Dak Prescott’s performance on Sunday night ensured sports talk shows all over America have no less than 100 hours of fresh “Dak Content.”

Nothing destroys the needle quite like a Dak Prescott fumble, interception, mistake, misread or bad play. The Cowboys quarterback contributed all of the above on Sunday night in Pittsburgh.

Nothing moves the needle like Dak Prescott leading the Cowboys from behind with a last-minute fourth quarter drive to win a game they shouldn’t.

Sunday night was Dak at his Charles Dickens’ best (that’s a cute way to say a standard cliche).

Dak gave his haters, and lovers, everything in the Cowboys’ 20-17 win at Pittsburgh in what is arguably coach Mike McCarthy’s most impressive victory as the head coach of the team. His team had no business winning this game. Not with the lineup they had. Not with the way their quarterback played for much of the night.

“Thanks” to a long weather delay, the game ended at 12:52 Eastern Time. The Cowboys have won back-to-back games, are 3-0 on the road, and 3-2 overall. This will do for a coach that sports media is dying to fire before his contract expires, after this season.

Besieged by injuries on both offense and defense, the Cowboys had plenty of reasons to get stomped on and lose by double digits against the Steelers. For reasons no one will ever know, the nameless backups played well, and a running game that has not existed in the first four games showed up to be something it has not been at any point since 2023.

All of this saved the Cowboys from their quarterback, who ultimately saved his team, and himself, from what would have been a terrible week.
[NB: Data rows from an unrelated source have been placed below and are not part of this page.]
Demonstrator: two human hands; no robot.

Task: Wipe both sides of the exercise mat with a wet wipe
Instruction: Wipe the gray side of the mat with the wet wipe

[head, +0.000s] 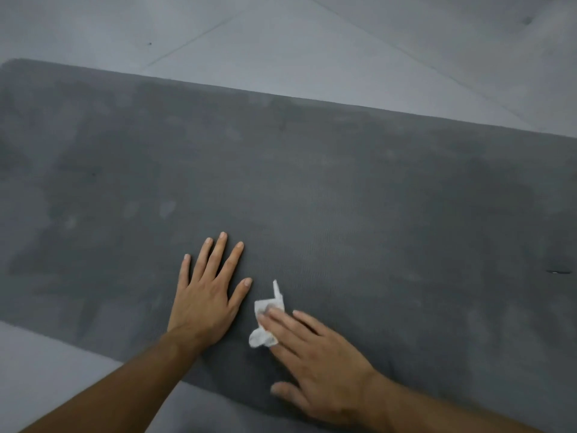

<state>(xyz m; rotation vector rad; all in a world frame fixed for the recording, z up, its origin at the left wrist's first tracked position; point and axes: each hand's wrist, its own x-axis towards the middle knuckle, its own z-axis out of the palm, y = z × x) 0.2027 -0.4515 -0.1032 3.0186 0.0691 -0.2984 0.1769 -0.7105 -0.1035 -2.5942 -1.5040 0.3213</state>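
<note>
1. The right hand (321, 367) is seen nearest, its fingers straight and curled round nothing; a crumpled white wet wipe (261, 337) is pressed down under its fingertips.
2. The wet wipe is pinned against the near part of the exercise mat (343, 182).
3. Just beside it, the left hand (204, 303) is laid flat on the exercise mat with its fingers spread, and nothing is held.
4. The dark grey exercise mat is spread over a pale tiled floor (281, 42).

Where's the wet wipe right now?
Head view, low and just left of centre: the wet wipe lies crumpled on the mat, pressed under the right hand, just right of the flat left hand.
</note>
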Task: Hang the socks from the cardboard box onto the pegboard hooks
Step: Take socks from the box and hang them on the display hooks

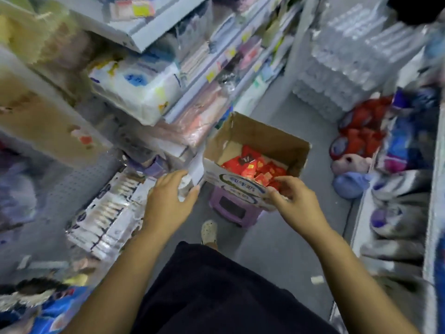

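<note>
We're at the pick-up step: both hands at the box (255, 153), centre of frame, which sits open on a purple stool (234, 209) in the aisle. Red sock packs (255, 168) lie loose on the box floor, near its lower right corner. Left hand (168, 196) is at the box's lower left corner, fingers curled around something white there, looks like a flap or a paper strip, blur stops us saying which. Right hand (292, 200) is over the near wall, fingers dipping toward the red packs; we can't tell if it has closed on one, fingertips are partly hidden by the printed wall. Hands are apart, one at each near corner. Pegboard (69, 189) shows at mid left, grey and perforated, hooks too blurred to pick out; bagged goods (108, 213) hang or lean in front of it at lower left. Shelves (168, 32) fill the upper left. Judgement: nothing hung from this grab yet. Next move calls for pinching one pack by its top, lifting clear of the wall, turning left, and finding the hanger hole so it threads onto a free hook.
</note>
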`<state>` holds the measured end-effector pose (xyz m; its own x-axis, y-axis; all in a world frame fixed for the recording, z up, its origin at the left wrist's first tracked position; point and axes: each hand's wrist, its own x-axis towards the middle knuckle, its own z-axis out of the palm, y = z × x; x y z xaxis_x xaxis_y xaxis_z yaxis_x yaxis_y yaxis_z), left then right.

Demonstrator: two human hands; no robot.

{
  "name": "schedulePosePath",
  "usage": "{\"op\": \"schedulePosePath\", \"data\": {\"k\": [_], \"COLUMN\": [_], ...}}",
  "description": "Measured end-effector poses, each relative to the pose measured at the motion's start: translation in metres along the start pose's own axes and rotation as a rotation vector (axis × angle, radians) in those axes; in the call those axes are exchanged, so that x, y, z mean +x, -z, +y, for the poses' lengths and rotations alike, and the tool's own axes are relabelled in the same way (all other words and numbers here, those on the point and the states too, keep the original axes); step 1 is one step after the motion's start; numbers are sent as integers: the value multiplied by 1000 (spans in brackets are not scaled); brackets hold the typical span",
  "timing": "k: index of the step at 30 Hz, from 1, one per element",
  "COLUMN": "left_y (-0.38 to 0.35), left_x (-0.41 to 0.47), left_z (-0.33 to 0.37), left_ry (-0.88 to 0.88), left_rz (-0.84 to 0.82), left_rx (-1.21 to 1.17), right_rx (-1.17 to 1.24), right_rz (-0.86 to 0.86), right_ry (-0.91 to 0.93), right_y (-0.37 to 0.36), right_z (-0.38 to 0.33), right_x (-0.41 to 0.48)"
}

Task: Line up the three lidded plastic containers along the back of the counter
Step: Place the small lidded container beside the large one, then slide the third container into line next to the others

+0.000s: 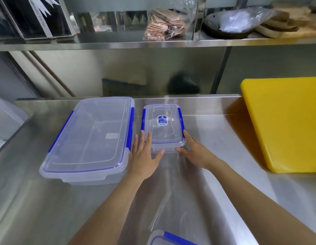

“It’s a helluva, helluva team win for us,” McCarthy said after the win.

He’s “hella” not kidding.

Dak had two turnovers in the red zone in the first half; the first on a fumble on a play where he didn’t get the ball out of his hands quickly enough. The second was an interception in the end zone on a pass attempt for receiver CeeDee Lamb. Lamb either ran the wrong route, Dak threw a bad ball, or both.

This is what, in the sports media world, is called, “Quality Dak Content.”

One of these plays is understandable. Ish. These plays happen in an NFL game. To have them happen twice, in the same half, is inexcusable for a player like Prescott. They can’t happen together.

For most of the night, the Cowboys only offense was Brandon Aubrey field goals. That was until early in the third quarter when one of his attempts was blocked. When Brandon Aubrey misses, it’s time to jump on the team bus, head for the airport and catch the team charter early.

The bad night continued when Dak threw yet another interception, which set up the Steelers re-taking the lead, 17-13, with a little less than five minutes in the game.

This scenario set up for Dak to save himself from himself. All he had to do was do it, and not throw a pick or fumble the ball. He then led them on a 15-play, 70-yard drive that nearly died at the 1-yard line with the Cowboys losing.

It was the Cowboys’ most impressive drive of the season. They ran it well. The line blocked, even with rookie Tyler Guyton out because of injury; guard Tyler Smith moved to left tackle and backup T.J. Bass played well. Dak threw it all over the place.

But, of course they nearly screwed it all up when running back Rico Dowdle, who had his best game of the season and caught a touchdown pass early in the fourth quarter, fumbled at the goal line on what would have been a game-winning touchdown run.

Dak recovered the ball at the 4-yard line. Had he not recovered Dowdle’s fumble, the game is over and the Cowboys head back to Texas with a 2-3 record. Alas, he was Dak on the spot and he gave his team two more chances to win.

On 4th-and-goal from the 4-yard line, Dak found Jalen Tolbert for the game-winning touchdown pass with 20 seconds remaining. It was the type of play Dak has made before. It was the type of play that makes the Cowboys believe in him. It was the type of play his critics will dismiss.

Much like the weather, the game was messy. It was mostly ugly. It was also by far the most encouraging game of the young season for the Cowboys. From an active 53 standpoint, they should not have won this game.

It was also a game where the starting quarterback made the plays necessary to win, and in the process provided all of America with fresh Dak content that should last at least until next Sunday.